> **The problem**
Find the line containing "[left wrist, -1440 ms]" in the listing below. Repeat it exactly, along with each following line up to and including the one containing "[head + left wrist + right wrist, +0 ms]".

> **Exercise data**

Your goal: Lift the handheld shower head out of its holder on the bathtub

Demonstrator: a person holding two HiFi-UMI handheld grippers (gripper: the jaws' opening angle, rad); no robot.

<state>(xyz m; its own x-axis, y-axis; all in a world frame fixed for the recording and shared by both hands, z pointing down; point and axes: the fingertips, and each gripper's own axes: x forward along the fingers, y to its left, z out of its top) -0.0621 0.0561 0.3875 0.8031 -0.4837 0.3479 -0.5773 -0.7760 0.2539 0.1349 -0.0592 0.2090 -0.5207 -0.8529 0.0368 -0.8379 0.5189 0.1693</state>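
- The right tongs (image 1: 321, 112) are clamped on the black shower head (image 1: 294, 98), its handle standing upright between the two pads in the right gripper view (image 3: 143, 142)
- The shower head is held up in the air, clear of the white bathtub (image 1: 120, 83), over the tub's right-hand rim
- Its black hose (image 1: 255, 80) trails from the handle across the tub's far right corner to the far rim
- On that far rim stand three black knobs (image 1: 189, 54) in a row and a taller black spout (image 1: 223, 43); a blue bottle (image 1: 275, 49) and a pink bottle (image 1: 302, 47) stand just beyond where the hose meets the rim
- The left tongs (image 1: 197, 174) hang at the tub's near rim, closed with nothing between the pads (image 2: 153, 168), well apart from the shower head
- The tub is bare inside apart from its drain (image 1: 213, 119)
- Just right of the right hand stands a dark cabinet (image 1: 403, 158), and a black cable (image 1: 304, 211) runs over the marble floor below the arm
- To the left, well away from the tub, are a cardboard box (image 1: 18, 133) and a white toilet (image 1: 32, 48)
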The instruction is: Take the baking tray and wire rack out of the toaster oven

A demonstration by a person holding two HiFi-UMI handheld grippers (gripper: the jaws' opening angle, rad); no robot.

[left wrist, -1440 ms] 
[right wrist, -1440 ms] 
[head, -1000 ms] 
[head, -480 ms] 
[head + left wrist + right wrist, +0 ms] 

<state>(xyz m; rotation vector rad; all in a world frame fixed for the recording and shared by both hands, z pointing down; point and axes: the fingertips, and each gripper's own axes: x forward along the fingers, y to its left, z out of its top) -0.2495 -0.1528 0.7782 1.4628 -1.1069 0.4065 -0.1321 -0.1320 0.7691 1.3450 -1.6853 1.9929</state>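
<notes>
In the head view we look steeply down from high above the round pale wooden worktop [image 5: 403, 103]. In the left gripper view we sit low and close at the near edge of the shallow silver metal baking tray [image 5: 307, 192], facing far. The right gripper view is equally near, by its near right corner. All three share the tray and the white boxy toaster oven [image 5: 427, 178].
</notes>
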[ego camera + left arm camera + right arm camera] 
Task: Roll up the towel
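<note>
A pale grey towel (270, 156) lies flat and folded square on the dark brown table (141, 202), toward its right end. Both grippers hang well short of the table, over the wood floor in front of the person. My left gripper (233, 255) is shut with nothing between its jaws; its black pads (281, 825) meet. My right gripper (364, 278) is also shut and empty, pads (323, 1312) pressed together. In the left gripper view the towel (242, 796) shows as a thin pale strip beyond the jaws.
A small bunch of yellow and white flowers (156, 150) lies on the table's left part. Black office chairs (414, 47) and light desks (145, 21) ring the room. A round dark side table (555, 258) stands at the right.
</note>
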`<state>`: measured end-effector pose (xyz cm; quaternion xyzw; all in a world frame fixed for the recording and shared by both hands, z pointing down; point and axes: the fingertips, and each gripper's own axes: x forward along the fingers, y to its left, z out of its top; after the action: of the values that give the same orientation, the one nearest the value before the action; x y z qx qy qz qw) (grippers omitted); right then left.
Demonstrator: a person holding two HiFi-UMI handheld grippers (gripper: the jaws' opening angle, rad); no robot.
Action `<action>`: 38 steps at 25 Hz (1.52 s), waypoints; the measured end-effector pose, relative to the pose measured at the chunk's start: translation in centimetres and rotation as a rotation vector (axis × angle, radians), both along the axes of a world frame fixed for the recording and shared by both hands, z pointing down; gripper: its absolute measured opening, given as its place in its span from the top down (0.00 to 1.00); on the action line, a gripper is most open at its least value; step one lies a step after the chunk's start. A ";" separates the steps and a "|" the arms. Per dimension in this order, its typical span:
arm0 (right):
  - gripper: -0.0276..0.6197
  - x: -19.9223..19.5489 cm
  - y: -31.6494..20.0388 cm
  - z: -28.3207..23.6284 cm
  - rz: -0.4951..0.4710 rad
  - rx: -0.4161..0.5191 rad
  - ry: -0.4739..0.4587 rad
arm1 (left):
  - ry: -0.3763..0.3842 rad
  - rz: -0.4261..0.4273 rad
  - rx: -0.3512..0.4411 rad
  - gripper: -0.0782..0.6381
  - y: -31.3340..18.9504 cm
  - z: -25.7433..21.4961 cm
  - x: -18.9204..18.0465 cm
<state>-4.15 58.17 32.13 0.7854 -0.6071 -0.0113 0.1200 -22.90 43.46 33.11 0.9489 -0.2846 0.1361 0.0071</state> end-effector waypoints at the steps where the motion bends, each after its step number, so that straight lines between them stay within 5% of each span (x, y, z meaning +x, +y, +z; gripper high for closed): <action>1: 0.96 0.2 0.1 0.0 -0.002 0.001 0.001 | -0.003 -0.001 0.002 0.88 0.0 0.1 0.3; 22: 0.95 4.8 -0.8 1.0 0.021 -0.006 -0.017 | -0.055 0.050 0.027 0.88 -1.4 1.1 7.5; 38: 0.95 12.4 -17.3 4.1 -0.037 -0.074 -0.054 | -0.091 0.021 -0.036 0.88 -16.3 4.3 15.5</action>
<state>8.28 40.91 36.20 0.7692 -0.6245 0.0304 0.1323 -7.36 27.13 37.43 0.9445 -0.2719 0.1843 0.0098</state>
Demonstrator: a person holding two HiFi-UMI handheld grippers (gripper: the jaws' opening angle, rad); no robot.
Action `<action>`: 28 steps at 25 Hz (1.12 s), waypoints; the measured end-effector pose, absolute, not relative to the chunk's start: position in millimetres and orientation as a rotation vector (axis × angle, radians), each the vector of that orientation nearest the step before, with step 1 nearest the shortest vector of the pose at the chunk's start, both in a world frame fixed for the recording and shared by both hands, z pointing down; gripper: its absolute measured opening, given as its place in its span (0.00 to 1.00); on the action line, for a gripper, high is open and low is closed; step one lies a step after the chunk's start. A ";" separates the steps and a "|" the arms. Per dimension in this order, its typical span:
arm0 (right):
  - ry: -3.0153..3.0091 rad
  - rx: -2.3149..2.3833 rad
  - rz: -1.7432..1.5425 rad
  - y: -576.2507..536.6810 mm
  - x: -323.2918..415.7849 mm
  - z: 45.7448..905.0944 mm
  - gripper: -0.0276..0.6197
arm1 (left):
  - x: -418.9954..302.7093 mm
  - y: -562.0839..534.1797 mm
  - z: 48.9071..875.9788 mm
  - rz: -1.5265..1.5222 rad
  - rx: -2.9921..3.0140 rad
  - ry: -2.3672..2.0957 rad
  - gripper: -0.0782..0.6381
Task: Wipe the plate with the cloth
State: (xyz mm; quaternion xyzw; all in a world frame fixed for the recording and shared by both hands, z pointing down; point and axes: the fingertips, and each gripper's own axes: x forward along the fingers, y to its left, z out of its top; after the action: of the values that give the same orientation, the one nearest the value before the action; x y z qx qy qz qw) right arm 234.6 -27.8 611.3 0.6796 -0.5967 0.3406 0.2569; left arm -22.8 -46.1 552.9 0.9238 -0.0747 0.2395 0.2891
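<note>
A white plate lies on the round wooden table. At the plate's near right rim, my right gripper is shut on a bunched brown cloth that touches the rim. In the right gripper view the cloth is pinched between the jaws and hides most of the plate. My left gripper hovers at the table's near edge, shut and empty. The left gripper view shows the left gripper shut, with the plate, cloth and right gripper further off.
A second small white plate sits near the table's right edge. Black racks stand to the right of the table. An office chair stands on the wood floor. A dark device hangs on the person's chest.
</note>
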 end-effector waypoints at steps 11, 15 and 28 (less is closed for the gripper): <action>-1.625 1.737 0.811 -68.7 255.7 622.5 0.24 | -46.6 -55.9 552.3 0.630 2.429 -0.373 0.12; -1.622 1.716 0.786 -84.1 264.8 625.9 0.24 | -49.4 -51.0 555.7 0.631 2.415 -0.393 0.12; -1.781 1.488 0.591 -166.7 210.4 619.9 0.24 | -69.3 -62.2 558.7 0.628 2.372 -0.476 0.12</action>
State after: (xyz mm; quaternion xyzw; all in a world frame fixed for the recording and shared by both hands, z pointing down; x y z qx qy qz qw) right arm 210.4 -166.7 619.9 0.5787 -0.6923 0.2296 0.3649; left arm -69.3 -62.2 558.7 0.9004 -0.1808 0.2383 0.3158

> **Solved exercise**
[left wrist, -1440 ms] 
[right wrist, -1440 ms] 
[head, -1000 ms] 
[head, -480 ms] 
[head + left wrist + right wrist, +0 ms] 

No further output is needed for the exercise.